De entrada, antes del verano por estos lares se tenía miedo de la opción Magna y se soñaba con que los americanos al final no quisieran desprenderse de Opel Europa. Se decía entonces que en Detroit conocían bien las virtudes de Figueruelas y que, si se aplicaban criterios empresariales (y no políticos), la planta aragonesa no sería sacrificada en favor de plantas obsoletas como las de Alemania oriental. Pues bien, si eso era verdad, ahora deberá demostrarse. Tal vez la reconquista americana devuelva el epicentro de la compañía europea desde el Este al Oeste. La reacción de Berlín evidencia que se sienten los principales perjudicados por la decisión de Detroit. Quizá una mala noticia en Alemania pueda ser una buena noticia en Aragón. ¿O no?

En todo caso, se nos da una segunda oportunidad. Los gobiernos de España y de Aragón, que llegaron tarde a la solución Magna, ahora que ya se han espabilado es previsible que estén a la altura de las circunstancias en este nuevo proceso negociador.

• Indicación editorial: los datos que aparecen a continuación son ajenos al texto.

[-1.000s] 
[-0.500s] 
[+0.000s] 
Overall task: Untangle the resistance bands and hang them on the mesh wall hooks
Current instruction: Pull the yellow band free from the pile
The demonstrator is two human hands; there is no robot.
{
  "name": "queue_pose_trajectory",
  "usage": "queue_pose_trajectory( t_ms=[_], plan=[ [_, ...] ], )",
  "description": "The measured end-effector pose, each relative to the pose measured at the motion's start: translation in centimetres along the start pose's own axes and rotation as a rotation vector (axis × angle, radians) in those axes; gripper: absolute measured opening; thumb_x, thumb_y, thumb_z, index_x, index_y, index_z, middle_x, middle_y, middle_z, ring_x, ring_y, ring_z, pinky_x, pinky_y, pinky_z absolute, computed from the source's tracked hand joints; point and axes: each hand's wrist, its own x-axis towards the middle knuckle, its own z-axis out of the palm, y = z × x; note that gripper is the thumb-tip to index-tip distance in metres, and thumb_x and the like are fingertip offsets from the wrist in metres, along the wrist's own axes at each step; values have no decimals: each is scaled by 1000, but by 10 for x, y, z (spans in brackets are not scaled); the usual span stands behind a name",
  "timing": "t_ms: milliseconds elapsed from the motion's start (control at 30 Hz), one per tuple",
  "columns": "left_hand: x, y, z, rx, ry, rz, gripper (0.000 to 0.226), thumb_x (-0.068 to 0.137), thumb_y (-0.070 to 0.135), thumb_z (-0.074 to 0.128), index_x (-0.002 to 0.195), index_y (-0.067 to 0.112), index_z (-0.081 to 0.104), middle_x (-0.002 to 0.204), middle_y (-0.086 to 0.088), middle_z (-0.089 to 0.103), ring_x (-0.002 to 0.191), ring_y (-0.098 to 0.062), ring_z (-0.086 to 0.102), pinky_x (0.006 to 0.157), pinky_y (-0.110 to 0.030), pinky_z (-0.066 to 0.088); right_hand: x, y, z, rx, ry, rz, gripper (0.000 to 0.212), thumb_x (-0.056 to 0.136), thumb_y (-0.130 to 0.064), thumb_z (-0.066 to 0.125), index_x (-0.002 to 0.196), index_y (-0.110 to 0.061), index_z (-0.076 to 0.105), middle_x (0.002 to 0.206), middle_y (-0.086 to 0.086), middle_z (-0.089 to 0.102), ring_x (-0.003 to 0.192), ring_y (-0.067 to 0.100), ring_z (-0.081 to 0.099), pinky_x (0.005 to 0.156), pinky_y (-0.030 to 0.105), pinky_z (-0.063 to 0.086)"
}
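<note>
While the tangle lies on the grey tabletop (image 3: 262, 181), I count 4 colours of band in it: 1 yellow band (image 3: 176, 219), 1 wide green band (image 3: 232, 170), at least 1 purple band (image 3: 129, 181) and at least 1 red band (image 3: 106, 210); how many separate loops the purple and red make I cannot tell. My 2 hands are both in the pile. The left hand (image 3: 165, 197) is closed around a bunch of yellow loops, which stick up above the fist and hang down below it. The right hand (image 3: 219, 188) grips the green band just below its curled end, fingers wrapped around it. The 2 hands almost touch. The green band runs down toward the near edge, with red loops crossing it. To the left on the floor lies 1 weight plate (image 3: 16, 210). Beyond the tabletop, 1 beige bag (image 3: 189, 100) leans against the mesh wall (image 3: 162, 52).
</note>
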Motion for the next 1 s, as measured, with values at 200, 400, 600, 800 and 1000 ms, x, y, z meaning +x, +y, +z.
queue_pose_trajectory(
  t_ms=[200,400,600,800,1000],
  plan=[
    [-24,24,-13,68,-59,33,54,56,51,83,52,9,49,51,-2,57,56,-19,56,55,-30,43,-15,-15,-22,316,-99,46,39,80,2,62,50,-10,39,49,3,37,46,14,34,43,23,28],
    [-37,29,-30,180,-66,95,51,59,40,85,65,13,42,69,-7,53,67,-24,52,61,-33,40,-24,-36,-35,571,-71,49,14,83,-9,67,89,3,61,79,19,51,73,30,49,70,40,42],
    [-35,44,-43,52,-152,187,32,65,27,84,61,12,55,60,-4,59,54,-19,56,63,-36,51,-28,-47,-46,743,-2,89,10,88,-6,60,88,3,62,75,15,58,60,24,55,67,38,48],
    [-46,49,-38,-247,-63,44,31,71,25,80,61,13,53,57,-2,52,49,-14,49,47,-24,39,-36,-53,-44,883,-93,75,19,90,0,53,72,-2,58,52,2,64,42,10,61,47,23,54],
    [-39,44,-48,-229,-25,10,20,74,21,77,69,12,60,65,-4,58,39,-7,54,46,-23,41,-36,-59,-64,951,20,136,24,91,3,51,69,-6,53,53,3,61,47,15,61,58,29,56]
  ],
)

Pero que nadie cante victoria antes de hora. El acuerdo entre Magna y los trabajadores de cada una de las plantas europeas ha dejado al descubierto las cartas de los negociadores. Detroit ya sabe hasta dónde están dispuestos a ceder los trabajadores de Figueruelas. En términos de rentabilidad, puede que GM prefiera sacrificar plantas obsoletas en el Centro y Este de Europa y salvaguardar la planta más productiva (que es la aragonesa), pero ¿por qué va a mantener la plantilla de Figueruelas intacta o casi intacta, si los trabajadores ya habían aceptado 900 despidos?

Comienza de nuevo la partida, pero esta vez la baraja no la tiene la Sra. Merkel, sino un anónimo consejo de administración en la capital del estado de Michigan.